Tuesday, January 08, 2008

Because inexperience is the new experience, and experience is the new herpes

As Barack Obama picks up momentum in the race for the Democratic nomination, the media seems to be reacting to his success with kid gloves instead of the mallets they're using on Hillary Clinton. The rise of the Obama Fan Club is a pretty strange situation -- in straight news coverage and with pundits on both sides of the aisle. Frontrunners are generally stampeded by the opposing party -- think Hillary earlier in the season, Bush, Kerry, etc.

Just passing along some interesting takes on it...

From a Howard Kurtz story in the Washington Post:
The media overall are being swept up by a wave of Obamamania, in which normally hard-bitten journalists watch the orator in action and come away dazzled by his gifts. A New York Times piece Saturday compared the Illinois senator to JFK and Martin Luther King in the same paragraph. A Newsweek cover story out yesterday gushed that Obama, "tall and handsome and blessed with a weighty baritone, knows how to bring along a crowd while seeming to stay slightly above it." The journalistic scrutiny usually visited on instant front-runners has been replaced by something akin to a standing ovation.
From a Gloria Steinem op-ed in the New York Times:

... what worries me is that he is seen as unifying by his race while she is seen as divisive by her sex.

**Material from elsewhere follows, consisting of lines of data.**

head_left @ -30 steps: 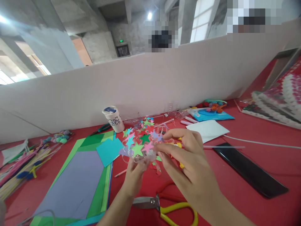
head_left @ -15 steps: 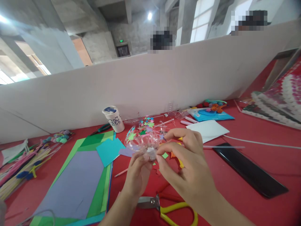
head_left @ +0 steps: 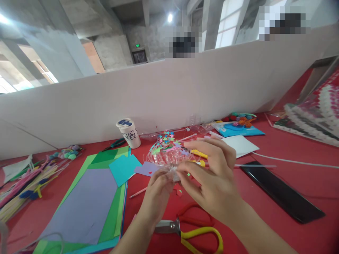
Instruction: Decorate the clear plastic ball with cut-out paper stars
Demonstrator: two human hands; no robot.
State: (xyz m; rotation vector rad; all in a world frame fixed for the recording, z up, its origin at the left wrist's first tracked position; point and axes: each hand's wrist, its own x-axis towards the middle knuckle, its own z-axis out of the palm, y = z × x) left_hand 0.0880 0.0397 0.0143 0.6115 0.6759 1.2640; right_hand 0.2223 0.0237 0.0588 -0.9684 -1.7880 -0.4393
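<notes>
At the middle of the head view is a clear plastic bundle (head_left: 169, 154), its see-through strands fanned outward and dotted with small coloured stars. My left hand (head_left: 158, 185) is closed around its gathered whitish base. From the other side, my right hand (head_left: 209, 176) pinches at the same base between thumb and index finger, the other fingers curled above. Exactly what the right fingertips grip is too small to make out. Below both hands lie scissors (head_left: 198, 233) with one yellow and one red handle. Small red paper scraps (head_left: 179, 192) and a pink pencil (head_left: 138, 192) lie beside my left hand.
Left on the red table are stacked coloured sheets (head_left: 82, 204), a turquoise paper (head_left: 124, 170) and pipe cleaners (head_left: 23, 190). A white cup (head_left: 129, 133) stands by the white partition (head_left: 159, 95). To the right lie a black phone-like slab (head_left: 283, 192) and white paper (head_left: 242, 145).
Both hands and the bundle have shifted slightly right, and the starred strands have turned a little. The right hand has moved off the scissors' red handle, which now shows more fully.
</notes>
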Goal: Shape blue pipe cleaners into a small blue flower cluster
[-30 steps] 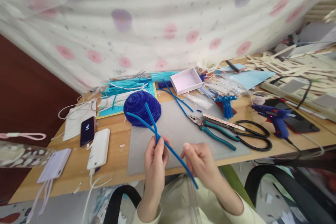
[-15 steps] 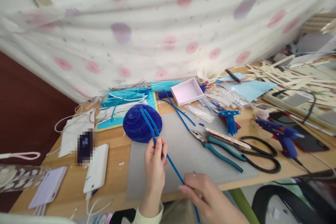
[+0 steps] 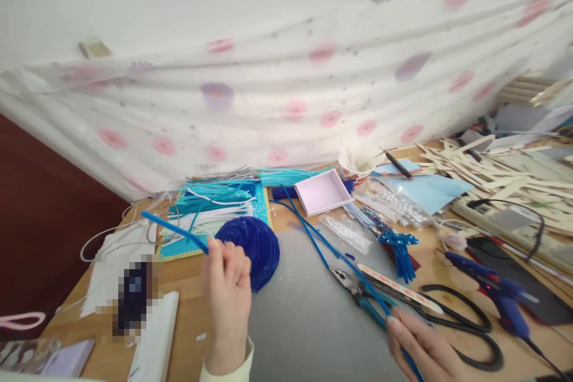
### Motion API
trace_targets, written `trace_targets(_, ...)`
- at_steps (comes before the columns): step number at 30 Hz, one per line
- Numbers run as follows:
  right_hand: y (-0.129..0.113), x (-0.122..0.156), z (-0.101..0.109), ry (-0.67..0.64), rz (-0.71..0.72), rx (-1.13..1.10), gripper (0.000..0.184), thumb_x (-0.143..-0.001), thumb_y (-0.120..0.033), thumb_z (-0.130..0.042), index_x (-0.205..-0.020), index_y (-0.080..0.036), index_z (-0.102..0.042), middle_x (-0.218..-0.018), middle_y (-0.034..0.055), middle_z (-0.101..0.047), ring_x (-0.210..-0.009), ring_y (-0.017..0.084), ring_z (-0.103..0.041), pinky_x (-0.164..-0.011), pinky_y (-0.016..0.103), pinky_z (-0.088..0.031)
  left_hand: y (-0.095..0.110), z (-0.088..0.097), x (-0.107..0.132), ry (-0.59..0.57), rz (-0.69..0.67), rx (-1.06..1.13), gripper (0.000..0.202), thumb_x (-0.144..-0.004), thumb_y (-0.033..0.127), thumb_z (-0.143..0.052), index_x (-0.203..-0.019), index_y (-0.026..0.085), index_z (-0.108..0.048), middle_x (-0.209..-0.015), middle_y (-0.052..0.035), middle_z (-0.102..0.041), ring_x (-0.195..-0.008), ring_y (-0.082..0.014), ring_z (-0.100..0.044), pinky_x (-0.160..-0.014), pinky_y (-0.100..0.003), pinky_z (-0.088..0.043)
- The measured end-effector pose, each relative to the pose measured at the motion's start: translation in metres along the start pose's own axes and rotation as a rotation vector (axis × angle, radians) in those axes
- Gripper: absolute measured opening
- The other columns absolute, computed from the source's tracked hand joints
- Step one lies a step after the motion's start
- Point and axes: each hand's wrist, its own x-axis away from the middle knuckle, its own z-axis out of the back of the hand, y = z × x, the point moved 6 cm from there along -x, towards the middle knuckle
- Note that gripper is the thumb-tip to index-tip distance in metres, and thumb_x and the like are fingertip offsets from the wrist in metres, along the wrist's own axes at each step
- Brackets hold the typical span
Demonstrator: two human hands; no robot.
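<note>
A blue pipe cleaner point(image 3: 172, 228) is pinched in my left hand point(image 3: 227, 286), pointing up and left from the fingertips. My right hand point(image 3: 423, 343) grips another blue pipe cleaner point(image 3: 373, 292), which slants up and left over the pliers point(image 3: 373, 310). Just behind my left hand sits a dark blue coiled, rounded piece point(image 3: 257, 250), partly hidden by the fingers. More blue pipe cleaners point(image 3: 316, 245) lie crossed on the grey mat point(image 3: 295, 334).
Black-handled scissors point(image 3: 481, 310) and a blue glue gun point(image 3: 490, 289) lie to the right. Behind are a shallow pale box point(image 3: 323, 192), bagged white beads point(image 3: 347, 234) and bundled turquoise pipe cleaners point(image 3: 215, 200). Wooden sticks point(image 3: 492, 176) heap at the far right. A white power bank-like block point(image 3: 156, 334) lies left.
My hands have moved apart, each with a blue pipe cleaner. The left has gone left and the right has gone further right. The view has tilted upward.
</note>
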Motion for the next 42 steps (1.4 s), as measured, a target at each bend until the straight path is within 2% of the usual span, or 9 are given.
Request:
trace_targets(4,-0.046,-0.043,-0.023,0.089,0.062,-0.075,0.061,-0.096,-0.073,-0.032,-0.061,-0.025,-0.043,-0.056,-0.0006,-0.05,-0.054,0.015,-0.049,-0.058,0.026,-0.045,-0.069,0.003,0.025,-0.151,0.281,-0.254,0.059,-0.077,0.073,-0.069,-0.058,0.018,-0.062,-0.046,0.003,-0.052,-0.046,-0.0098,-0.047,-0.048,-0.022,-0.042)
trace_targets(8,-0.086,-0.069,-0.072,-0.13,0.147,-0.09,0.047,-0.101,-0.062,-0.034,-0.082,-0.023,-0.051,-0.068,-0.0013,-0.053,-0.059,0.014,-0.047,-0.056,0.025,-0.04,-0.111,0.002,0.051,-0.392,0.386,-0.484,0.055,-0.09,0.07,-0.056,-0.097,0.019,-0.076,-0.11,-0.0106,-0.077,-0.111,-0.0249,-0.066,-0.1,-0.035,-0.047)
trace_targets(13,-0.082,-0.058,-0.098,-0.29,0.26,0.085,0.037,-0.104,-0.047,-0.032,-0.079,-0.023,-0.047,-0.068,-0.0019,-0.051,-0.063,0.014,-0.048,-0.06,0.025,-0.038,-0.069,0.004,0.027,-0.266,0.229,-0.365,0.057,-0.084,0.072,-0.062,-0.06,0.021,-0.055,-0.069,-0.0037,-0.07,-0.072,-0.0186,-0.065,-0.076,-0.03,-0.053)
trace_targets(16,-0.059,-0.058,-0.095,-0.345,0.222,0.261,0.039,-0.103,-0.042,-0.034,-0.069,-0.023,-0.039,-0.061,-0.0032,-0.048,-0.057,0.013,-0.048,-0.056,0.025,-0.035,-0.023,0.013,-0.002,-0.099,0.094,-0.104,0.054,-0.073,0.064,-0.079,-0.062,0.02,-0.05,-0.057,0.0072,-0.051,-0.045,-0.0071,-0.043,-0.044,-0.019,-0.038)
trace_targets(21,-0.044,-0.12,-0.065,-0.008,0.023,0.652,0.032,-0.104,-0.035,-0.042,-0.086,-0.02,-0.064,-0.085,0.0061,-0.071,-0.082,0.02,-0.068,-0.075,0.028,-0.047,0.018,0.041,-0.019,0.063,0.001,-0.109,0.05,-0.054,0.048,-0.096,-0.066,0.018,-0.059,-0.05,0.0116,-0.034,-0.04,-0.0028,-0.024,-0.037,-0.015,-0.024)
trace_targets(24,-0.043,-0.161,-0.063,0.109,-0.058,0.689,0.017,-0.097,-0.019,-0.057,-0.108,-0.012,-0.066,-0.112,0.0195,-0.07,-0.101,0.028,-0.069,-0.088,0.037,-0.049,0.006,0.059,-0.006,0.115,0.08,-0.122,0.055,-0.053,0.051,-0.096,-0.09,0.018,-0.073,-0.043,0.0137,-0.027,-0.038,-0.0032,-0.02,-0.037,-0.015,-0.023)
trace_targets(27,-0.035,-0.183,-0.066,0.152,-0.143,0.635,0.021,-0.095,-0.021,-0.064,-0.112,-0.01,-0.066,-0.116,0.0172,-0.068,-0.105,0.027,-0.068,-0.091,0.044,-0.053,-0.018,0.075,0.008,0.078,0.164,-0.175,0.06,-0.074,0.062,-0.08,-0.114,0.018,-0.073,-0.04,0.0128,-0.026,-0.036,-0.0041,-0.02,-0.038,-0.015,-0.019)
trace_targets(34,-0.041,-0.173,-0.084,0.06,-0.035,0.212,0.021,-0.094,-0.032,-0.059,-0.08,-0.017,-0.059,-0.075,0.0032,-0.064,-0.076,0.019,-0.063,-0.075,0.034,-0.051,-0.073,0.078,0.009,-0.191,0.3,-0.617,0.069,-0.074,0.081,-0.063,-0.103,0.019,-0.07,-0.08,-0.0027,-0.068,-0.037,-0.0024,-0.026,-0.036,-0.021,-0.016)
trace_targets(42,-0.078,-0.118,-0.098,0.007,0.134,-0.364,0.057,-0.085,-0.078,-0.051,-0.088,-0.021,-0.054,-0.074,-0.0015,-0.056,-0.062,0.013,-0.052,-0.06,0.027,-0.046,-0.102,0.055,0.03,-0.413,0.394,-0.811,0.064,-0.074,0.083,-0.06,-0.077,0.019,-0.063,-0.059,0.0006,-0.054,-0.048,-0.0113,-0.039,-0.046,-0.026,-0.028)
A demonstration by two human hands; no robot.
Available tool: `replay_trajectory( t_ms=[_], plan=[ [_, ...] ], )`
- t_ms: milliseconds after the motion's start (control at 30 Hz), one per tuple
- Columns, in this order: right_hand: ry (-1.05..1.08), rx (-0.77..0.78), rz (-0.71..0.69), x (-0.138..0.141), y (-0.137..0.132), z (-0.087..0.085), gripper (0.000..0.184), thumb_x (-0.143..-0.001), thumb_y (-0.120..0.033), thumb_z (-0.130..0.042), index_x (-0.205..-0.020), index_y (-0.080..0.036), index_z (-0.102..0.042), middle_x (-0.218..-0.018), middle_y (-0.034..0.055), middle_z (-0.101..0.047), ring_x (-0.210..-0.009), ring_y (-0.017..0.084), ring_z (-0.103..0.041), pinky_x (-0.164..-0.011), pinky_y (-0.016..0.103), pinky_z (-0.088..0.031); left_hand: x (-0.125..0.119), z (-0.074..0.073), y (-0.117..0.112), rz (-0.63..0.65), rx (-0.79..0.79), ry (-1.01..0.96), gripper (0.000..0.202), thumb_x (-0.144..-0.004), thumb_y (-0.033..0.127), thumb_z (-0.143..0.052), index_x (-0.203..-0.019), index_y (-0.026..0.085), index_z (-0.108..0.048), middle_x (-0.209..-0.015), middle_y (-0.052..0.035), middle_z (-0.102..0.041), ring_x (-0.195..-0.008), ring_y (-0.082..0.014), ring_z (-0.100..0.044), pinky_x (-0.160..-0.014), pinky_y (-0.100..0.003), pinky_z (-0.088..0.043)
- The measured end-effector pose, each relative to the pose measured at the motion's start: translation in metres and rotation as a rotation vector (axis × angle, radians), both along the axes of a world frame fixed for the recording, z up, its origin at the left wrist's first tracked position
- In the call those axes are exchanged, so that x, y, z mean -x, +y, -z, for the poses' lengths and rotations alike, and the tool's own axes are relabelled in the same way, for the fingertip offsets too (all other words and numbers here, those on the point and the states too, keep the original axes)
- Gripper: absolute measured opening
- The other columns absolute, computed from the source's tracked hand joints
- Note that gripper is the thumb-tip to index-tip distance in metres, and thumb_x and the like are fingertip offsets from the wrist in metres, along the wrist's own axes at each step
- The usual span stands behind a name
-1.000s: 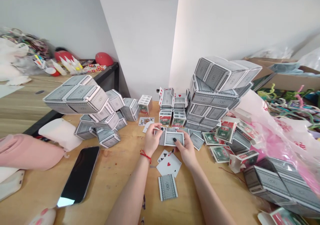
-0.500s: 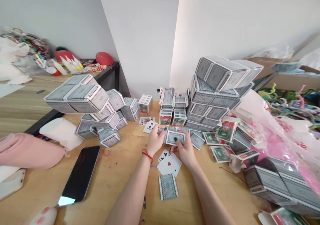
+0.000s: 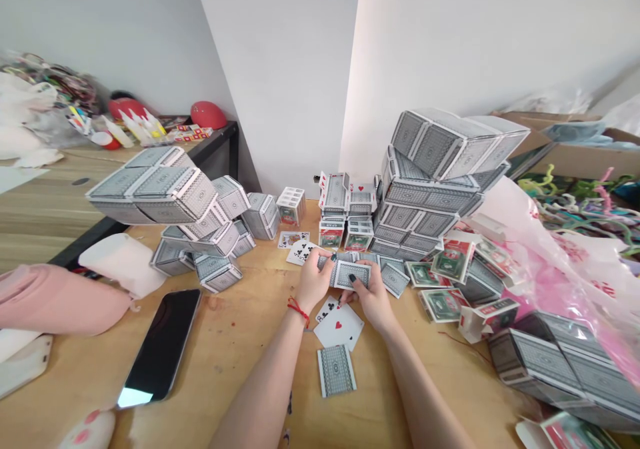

What worries me is that she is accused of “playing the gender card” when citing the old boys’ club, while he is seen as unifying by citing civil rights confrontations.

What worries me is that male Iowa voters were seen as gender-free when supporting their own, while female voters were seen as biased if they did and disloyal if they didn’t.

What worries me is that reporters ignore Mr. Obama’s dependence on the old — for instance, the frequent campaign comparisons to John F. Kennedy — while not challenging the slander that her progressive policies are part of the Washington status quo.

What worries me is that some women, perhaps especially younger ones, hope to deny or escape the sexual caste system; thus Iowa women over 50 and 60, who disproportionately supported Senator Clinton, proved once again that women are the one group that grows more radical with age.